Viele Universitäten haben nach der Bologna-Reform auf Bachelor und Master umgestellt. Die Akzeptanz auf dem Arbeitsmarkt bleibt allerdings hinter den Erwartungen zurück, ein wesentlicher Grund für den Unmut der Studierenden. Die FHDW konnte dagegen direkt an die Erfolge des Diploms anknüpfen. Nach wie vor haben weit über 90 Prozent ihrer Absolventen schon vor Studienabschluss einen festen Job. Zudem fallen die Studiengebühren faktisch kaum ins Gewicht, da sie zumeist von Partnerunternehmen übernommen werden.
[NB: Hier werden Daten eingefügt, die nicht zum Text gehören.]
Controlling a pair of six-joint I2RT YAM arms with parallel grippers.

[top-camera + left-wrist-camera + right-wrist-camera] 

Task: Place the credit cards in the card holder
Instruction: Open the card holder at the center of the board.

Um einen genaueren Überblick über den aktuellen Stand
der Dinge in der Praxis zu erhalten, hat die FHDW Ende
letzten Jahres eine telefonische Umfrage bei 150
Unternehmen in NRW durchgeführt. Dabei zeigte sich, dass
der Bachelorabschluss besser ist als sein Ruf, denn
zumindest die Hälfte der Befragten schätzt ihn
hinsichtlich der „Beschäftigungsfähigkeit“
(fachliche Kompetenz, Eigenverantwortung, Teamfähigkeit
etc.) als gleichwertig mit dem Diplom ein. Drei Viertel
der befragten Unternehmen sehen entsprechend keinen Grund,
spezielle Qualifizierungsmaßnahmen für Bachelors
vorzusehen.
Die Wertungen für die FHDW-Bachelors im Besonderen fallen
noch positiver aus. 30 Prozent der FHDW-Partnerunternehmen
stufen Bachelorstudierende sogar besser als
Diplomkandidaten ein. Während die
Beschäftigungsfähigkeit von Bachelorstudierenden
insgesamt als „befriedigend“ eingeschätzt wird,
bewerten FHDW-Partnerunternehmen sie dagegen als
„gut“.
Auch der Master schneidet gut ab. 80 Prozent der befragten
Unternehmen würden ein Masterstudium für ihre
Mitarbeiter als berufliche Weiterbildungsmaßnahme
unterstützen. Dabei bevorzugen 70 Prozent der Unternehmen
ein berufsbegleitendes Masterstudium, wie es auch die FHDW
anbietet. „Die Umfrageergebnisse zeigen, dass die
Praxisnähe unserer Studiengänge, insbesondere die
sogenannte Berufsbefähigung, auch mit den neuen Bachelor-
und Masterabschlüssen honoriert werden“, kommentiert
FHDW-Leiter Professor Stefan Nieland.